The report credits the overall decline in SHS exposure to several factors. To date, 26 states, the District of Columbia, and almost 700 cities have passed comprehensive smoke-free laws prohibiting smoking in worksites, restaurants, and bars. These state and local laws currently cover almost half the US population. In addition, a growing number of households have adopted voluntary smoke-free home rules, increasing from 43 percent in 1992-1993 to 83 percent in 2010-2011. Also, cigarette smoking has declined significantly in the last two decades and smoking around nonsmokers has become much less socially acceptable.
The Surgeon General has concluded that there is no safe level of exposure to SHS, which contains over 7,000 chemicals including about 70 that can cause cancer. It is a known cause of Sudden Infant Death Syndrome, respiratory infections, ear infections, and asthma attacks in infants and children, as well as heart disease, stroke, and lung cancer in adult nonsmokers. Each year exposure to SHS causes more than 41,000 deaths from lung cancer and heart disease among non-smoking adults and 400 deaths from Sudden Infant Death Syndrome, as well as about $5.6 billion annually in lost productivity.

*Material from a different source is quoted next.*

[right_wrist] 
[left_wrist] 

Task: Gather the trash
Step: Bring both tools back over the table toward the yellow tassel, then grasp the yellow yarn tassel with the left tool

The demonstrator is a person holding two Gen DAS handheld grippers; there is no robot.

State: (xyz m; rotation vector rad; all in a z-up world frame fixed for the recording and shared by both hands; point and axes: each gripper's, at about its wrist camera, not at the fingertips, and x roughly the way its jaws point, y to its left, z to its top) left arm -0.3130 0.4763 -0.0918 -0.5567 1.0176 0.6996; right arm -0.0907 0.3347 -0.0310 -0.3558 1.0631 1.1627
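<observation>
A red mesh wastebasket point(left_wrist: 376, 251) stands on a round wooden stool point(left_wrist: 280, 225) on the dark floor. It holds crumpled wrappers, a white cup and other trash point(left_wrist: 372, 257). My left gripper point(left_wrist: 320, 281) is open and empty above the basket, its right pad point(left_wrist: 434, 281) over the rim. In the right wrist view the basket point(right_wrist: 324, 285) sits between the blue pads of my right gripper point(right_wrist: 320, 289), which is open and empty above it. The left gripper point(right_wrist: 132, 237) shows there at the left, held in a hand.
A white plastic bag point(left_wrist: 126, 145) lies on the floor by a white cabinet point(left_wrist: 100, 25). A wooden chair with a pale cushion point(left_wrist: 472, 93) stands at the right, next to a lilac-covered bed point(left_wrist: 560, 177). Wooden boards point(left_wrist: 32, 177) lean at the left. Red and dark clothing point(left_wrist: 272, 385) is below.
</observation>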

Vital Signs is a report that appears on the first Tuesday of the month as part of the CDC journal, Morbidity and Mortality Weekly Report. The report provides the latest data and information on key health indicators. These include cancer prevention, obesity, tobacco use, motor vehicle passenger safety, prescription drug overdose, HIV/AIDS, alcohol use, health care-associated infections, cardiovascular health, teen pregnancy, and food safety.